EDUCATIONAL METHODS EMPLOYED.

1. Through sediment tests of the farmers' milk, the careless producers are discovered and given special personal encouragement, and the more careful commended and encouraged. Reinspection of this kind discloses consistent improvement throughout the territory. Some 25,000 such tests have been made in one year at plants supplying Philadelphia.

2. Educational meetings, in cooperation with the State and agricultural extension forces, county agents, the producers' association, and other agencies, are held at all points where it is possible to secure an adequate audience. A most important feature of such meetings is the use of educational motion pictures, showing how to produce milk of a satisfactory quality, supplemented by short talks by the field men of the council and others. These field men travel by automobile, carrying motion-picture projector and generator, so it is possible to hold meetings in the open air or in any roadside schoolhouse. The dairy council produces its own motion pictures. About 150 such educational meetings have been held during the past year, with audiences amounting to 25,000 farmers and their families.

3. Barn inspections are made where it seems desirable, and advice given for improving both equipment and methods.

4. Two booklets have been prepared, printed, and distributed dealing with the production of clean, safe milk.

5. Demonstrations are held wherever advisable, at which our field. men perform all operations of milking the cows and the subsequent care of the product from the barn to the cooling station. As many as 75 farmers attended one of these demonstrations.

RESULTS.

Results obtained show constant improvement in the quality of the milk delivered. We have helped lower the average temperature of the milk, have eliminated very largely the visible dirt, and have reduced the number of bacteria in the milk.

A spirit of rivalry is maintained between various communities in endeavoring to see which can supply milk of the best quality. It is no unusual thing to find that now farmers themselves will frequently visit and talk with their neighbors who have not been careful in the matter of producing clean milk, knowing that the milk of all dairies of a community is mixed together and should one of their number be producing an inferior article it would tend to lower the quality of the combined product of all.

The improvement in the quality of the supply of milk through cooperation and education, in addition to suitable legislation, has proven its worth in every territory where carried out, and it is doubtful if similar results have ever been accomplished elsewhere at so low a figure from the standpoint of financial expenditure. We have fully demonstrated through the educational work of the quality control department of the dairy council that careful production insures satisfied customers and better market conditions for the producer's milk.

RESULTS OF DAIRY COUNCIL WORK.

W. ALLERTON WENTWORTH, secretary, Ohio Dairy Products Association,

Columbus, Ohio.

There are two methods of measuring results of the work of the dairy councils in the United States. The first measure is interpreted in terms of health and the second is interpreted in terms of increased dairy products consumption. The first is all important to human welfare. The second is important to all engaged in the dairy industry. The first we might possibly term "philanthropic "; the second may be termed "commercial." There is, however, such a close relationship between the two that one can scarcely be discussed without consideration of the other.

There is probably no method available at the present time to nationally measure results of better health. Hence, of necessity, we must deal in terms of individuals, or groups of individuals in a local community. Naturally these individuals or groups in a preponderance of cases are children of school age or preschool age.

I. INTENSIVE HEALTH CAMPAIGN.

In Dauphin County, Pa., the extension service of State college conducted a survey and a year's intensive health campaign in which the dairy council was asked to cooperate by assuming control of certain phases of the project. The survey, when completed, gave such accurate data on conditions and the results were so satisfactory that the plan of cooperation is a model for campaigns of its kind."

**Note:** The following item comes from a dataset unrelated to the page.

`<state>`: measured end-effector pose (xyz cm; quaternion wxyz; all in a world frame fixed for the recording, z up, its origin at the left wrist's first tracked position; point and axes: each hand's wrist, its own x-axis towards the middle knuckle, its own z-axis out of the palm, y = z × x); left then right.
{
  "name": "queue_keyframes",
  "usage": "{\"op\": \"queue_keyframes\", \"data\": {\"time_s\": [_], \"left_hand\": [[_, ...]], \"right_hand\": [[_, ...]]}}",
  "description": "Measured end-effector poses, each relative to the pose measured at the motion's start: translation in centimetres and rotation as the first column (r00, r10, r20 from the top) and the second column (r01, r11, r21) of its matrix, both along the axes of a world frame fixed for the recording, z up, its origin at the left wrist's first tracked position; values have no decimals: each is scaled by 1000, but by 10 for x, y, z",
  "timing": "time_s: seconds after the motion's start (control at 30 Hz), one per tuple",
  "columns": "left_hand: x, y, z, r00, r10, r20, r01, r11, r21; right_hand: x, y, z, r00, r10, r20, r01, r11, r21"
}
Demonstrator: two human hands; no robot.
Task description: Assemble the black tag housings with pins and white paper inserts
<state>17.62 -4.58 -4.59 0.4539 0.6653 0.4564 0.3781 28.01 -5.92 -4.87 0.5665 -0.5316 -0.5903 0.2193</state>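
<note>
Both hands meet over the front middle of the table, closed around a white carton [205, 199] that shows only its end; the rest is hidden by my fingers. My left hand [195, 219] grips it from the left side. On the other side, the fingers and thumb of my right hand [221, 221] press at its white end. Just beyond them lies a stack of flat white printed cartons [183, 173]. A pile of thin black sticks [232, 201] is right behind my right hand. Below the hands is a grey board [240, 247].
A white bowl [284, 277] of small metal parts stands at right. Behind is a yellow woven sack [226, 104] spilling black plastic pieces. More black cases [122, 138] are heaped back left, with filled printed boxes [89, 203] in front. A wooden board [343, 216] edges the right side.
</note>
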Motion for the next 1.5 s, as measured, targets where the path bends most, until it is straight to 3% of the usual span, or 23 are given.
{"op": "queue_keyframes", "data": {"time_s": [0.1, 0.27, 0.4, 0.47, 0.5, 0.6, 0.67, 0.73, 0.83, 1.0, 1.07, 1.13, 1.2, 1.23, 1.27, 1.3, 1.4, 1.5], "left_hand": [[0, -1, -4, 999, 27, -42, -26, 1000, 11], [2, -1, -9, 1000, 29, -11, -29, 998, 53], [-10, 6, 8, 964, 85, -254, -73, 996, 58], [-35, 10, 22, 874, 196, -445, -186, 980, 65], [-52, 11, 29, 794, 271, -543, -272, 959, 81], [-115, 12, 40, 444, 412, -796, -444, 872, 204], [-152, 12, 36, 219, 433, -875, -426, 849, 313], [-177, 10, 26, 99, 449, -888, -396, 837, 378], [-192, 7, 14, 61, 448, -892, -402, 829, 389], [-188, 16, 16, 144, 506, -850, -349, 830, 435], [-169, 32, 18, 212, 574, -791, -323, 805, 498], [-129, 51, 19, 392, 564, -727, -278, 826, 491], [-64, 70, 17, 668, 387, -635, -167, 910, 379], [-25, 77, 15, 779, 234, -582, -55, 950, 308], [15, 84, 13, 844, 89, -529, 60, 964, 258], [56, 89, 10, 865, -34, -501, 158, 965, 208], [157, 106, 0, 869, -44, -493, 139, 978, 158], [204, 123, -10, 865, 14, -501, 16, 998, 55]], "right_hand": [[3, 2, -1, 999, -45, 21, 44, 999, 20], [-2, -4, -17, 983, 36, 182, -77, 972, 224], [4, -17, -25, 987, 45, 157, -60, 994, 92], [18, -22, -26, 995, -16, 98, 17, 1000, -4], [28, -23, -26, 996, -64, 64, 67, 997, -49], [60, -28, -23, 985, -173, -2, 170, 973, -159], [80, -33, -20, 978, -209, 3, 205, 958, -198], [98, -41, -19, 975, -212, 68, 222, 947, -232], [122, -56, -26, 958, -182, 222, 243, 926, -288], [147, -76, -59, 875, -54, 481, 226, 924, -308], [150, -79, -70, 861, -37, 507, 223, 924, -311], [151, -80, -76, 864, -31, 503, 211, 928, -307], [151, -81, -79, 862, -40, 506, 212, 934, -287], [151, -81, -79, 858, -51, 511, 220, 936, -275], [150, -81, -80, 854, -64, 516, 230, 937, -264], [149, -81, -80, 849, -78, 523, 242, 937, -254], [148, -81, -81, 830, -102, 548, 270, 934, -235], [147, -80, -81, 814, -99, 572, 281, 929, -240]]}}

The survey showed only 11 per cent of all school children seriously underweight in towns where health education was being conducted as compared with the average for the country, which is 33 per cent of all school children seriously underweight. It is noteworthy that in these towns the children were regular milk drinkers.

II. NUTRITION CLASS WORK.

Nutrition classes particularly emphasize results in improvement of health in the individual child. One example out of many hundreds will be given here. "Jennie, a pale listless girl when weighed, was 17 pounds, or 15 per cent underweight. She entered a nutrition class in the spring. After 10 weeks she had gained only 1 pound, but that was the start. She gained slowly but steadily from that time until school closed. Her mother carried on' with her during the summer and in September when she returned to school

she not only had gained 17 pounds and was up to weight for height and age, but had become an active, alert, happy girl."

III. SCHOOL WORK.

School work is of three classes:

That in which the dairy council cooperates with a school health program already in operation.

That in which the program is initiated and supervised by the dairy council.

That in which the dairy council is responsible for the health education part of the program.

The New England Dairy Council, through efforts of the first type, reports 50,000 school children drinking milk. In almost 100 other communities cooperation between the local dairy council and the educational forces has accomplished results of an outstanding nature in the use of milk and educational material in the schools.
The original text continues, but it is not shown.